The article titled, ‘Over patented, overpriced: How Excessive Pharmaceutical Patenting is Extending Monopolies and Driving up Drug Prices’ revealed:“Top grossing drugs have on average 125 patent applications, which are filed with a strategic intent to extend the commercial monopolies far beyond the intended twenty years of protection.” It also quoted American President Donald Trump as saying, “Our patent system will reward innovation, but it will not be used as a shield to protect unfair monopolies.”

Coming back to ‘patent thicket’ and the same classic case, another report of March 20, 2019 indicated, a new class action lawsuit filed by New York’s largest grocery union has accused AbbVie of violating antitrust and consumer protection laws, which AbbVie has defended by saying that its patent strategy for Humira has protected the investments that are necessary to “advance healthcare.”

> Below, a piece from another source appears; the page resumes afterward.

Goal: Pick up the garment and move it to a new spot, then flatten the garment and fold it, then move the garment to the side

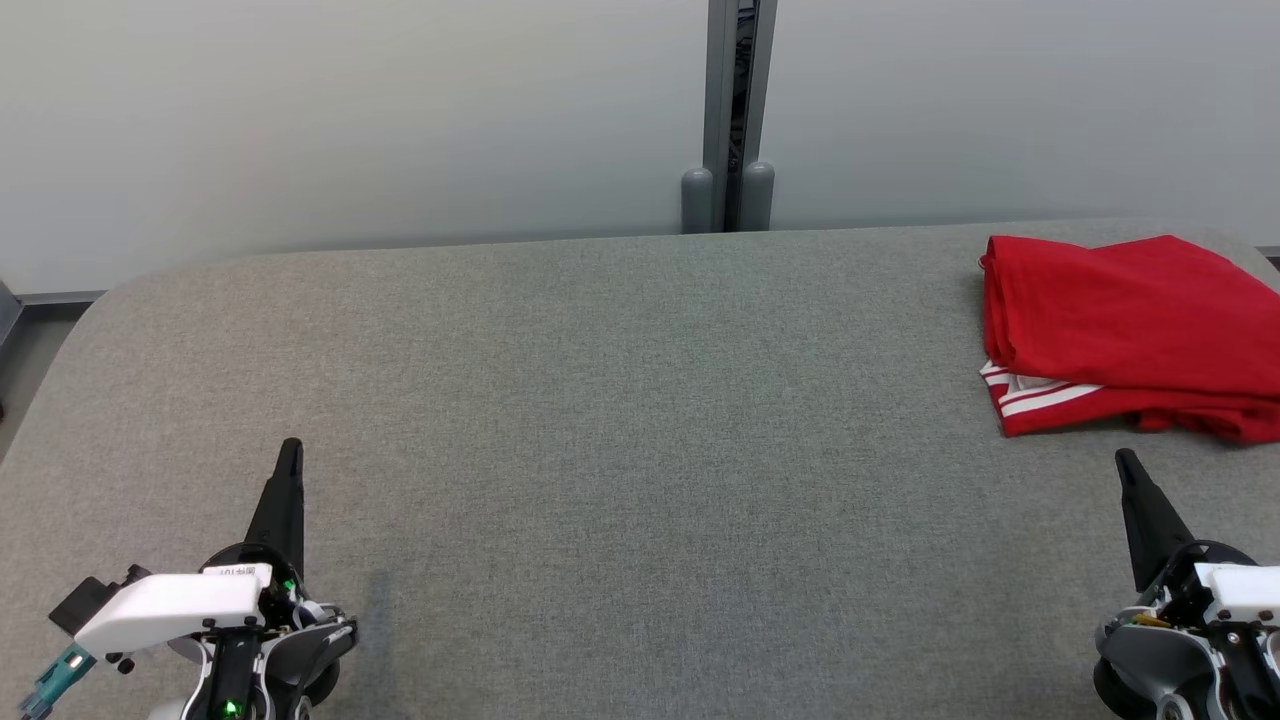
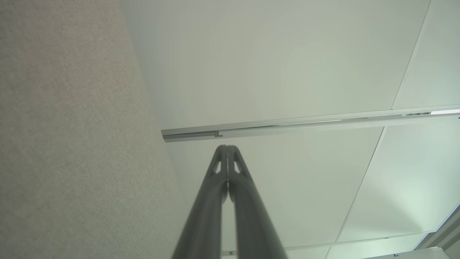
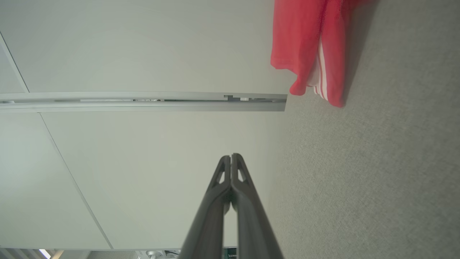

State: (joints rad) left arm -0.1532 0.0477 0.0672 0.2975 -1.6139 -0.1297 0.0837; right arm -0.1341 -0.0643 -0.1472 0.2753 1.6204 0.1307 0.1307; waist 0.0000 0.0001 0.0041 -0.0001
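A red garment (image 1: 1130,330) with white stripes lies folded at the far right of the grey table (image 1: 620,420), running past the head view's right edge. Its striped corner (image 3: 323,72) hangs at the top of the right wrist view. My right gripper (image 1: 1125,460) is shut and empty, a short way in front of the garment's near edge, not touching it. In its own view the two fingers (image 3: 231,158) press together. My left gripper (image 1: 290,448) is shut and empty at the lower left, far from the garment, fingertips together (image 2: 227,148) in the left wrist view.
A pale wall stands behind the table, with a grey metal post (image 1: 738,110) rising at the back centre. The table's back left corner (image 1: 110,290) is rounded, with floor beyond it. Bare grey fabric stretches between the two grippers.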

Pharma and biotech companies’ maintaining patent monopolies far beyond twenty years has significant consequences on India’s healthcare system. Only patent lawyers and experts can possibly answer whether or not the Indian Patent Law 2005 can effectively deal with the practice of ‘evergreening’ with patent thicket. Intriguingly, taking a cue from recent developments, it seems many pharma and biotech investors too, deem ‘patent thicket’ rather distracting for longer-term undiluted focus on new product development, and sustainable investors’ return.

That apart, the question also comes, whether just as ‘antitrust and consumer protection laws’ in the US, the Competition Law of India will be able to do contain such unfair practices? Otherwise, with MNC lobbyists’ renewed activities in this area, ‘patent thicket’, especially for expensive biologic drugs, will delay market-entry of their cheaper biosimilar versions in India, as well, just as what is happening in the developed nations.

By: Tapan J. Ray   

Disclaimer: The views/opinions expressed in this article are entirely my own, written in my individual and personal capacity. I do not represent any other person or organization for this opinion.